**INSTRUCTIONS FOR THE TASK**
The listing that follows must be given again in full and exactly.

**DATA SEGMENT**
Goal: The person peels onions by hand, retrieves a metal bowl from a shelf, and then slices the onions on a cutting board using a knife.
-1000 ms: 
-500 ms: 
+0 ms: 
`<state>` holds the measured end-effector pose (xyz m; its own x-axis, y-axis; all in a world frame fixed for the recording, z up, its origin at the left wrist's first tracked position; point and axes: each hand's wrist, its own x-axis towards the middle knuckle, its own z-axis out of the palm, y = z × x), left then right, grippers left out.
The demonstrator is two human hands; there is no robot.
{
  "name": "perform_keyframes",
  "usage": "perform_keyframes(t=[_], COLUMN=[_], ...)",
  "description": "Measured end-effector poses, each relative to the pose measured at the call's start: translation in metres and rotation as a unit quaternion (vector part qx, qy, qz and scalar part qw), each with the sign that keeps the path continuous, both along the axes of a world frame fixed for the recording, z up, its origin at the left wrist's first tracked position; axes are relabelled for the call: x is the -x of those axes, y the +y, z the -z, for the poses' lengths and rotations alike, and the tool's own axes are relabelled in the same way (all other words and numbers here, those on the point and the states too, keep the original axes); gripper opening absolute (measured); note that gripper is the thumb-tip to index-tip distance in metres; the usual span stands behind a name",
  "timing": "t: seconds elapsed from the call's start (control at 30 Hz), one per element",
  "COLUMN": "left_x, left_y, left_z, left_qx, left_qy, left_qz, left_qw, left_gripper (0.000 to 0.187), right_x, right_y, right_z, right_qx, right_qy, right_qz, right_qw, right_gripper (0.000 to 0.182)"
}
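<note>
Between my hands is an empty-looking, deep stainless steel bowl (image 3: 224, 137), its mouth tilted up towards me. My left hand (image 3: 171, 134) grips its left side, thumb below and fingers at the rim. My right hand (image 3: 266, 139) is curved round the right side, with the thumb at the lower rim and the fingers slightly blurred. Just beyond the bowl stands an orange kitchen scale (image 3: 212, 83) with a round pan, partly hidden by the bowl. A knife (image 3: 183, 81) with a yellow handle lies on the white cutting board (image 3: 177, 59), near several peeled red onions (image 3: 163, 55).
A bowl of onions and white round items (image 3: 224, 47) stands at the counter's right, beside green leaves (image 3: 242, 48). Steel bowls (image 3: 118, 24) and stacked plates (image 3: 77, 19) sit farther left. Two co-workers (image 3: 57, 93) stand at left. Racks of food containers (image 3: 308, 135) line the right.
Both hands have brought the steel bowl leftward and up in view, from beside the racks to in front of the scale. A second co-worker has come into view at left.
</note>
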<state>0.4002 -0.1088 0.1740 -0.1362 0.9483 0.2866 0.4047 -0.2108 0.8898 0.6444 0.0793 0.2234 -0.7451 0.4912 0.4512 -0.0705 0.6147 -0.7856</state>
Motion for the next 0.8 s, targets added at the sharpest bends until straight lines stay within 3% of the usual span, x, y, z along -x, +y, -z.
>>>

**REPLY**
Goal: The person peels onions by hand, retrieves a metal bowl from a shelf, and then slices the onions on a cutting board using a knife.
-1000 ms: 
-500 ms: 
+0 ms: 
`<state>` holds the measured end-effector pose (xyz m; its own x-axis, y-axis; all in a world frame fixed for the recording, z up, its origin at the left wrist's first tracked position; point and axes: each hand's wrist, its own x-axis towards the middle knuckle, its own z-axis out of the palm, y = z × x), left then right, grippers left out.
The demonstrator is two human hands; there is no robot.
{
  "name": "perform_keyframes",
  "usage": "perform_keyframes(t=[_], COLUMN=[_], ...)",
  "description": "Measured end-effector poses, each relative to the pose measured at the call's start: translation in metres and rotation as a unit quaternion (vector part qx, qy, qz and scalar part qw), each with the sign that keeps the path continuous, both along the axes of a world frame fixed for the recording, z up, its origin at the left wrist's first tracked position; axes are relabelled for the call: x is the -x of those axes, y the +y, z the -z, for the poses' lengths and rotations alike, and the tool's own axes are relabelled in the same way (all other words and numbers here, those on the point and the states too, keep the original axes); gripper opening absolute (measured); note that gripper is the thumb-tip to index-tip distance in metres; the usual span stands behind a name",
  "timing": "t: seconds elapsed from the call's start (control at 30 Hz), one per element",
  "COLUMN": "left_x, left_y, left_z, left_qx, left_qy, left_qz, left_qw, left_gripper (0.000 to 0.187), right_x, right_y, right_z, right_qx, right_qy, right_qz, right_qw, right_gripper (0.000 to 0.182)"
}
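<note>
Between my hands is an empty-looking, deep stainless steel bowl (image 3: 224, 137), its mouth tilted up towards me. My left hand (image 3: 171, 134) grips its left side, thumb below and fingers at the rim. My right hand (image 3: 266, 139) is curved round the right side, with the thumb at the lower rim and the fingers slightly blurred. Just beyond the bowl stands an orange kitchen scale (image 3: 212, 83) with a round pan, partly hidden by the bowl. A knife (image 3: 183, 81) with a yellow handle lies on the white cutting board (image 3: 177, 59), near several peeled red onions (image 3: 163, 55).
A bowl of onions and white round items (image 3: 224, 47) stands at the counter's right, beside green leaves (image 3: 242, 48). Steel bowls (image 3: 118, 24) and stacked plates (image 3: 77, 19) sit farther left. Two co-workers (image 3: 57, 93) stand at left. Racks of food containers (image 3: 308, 135) line the right.
Both hands have brought the steel bowl leftward and up in view, from beside the racks to in front of the scale. A second co-worker has come into view at left.
</note>
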<state>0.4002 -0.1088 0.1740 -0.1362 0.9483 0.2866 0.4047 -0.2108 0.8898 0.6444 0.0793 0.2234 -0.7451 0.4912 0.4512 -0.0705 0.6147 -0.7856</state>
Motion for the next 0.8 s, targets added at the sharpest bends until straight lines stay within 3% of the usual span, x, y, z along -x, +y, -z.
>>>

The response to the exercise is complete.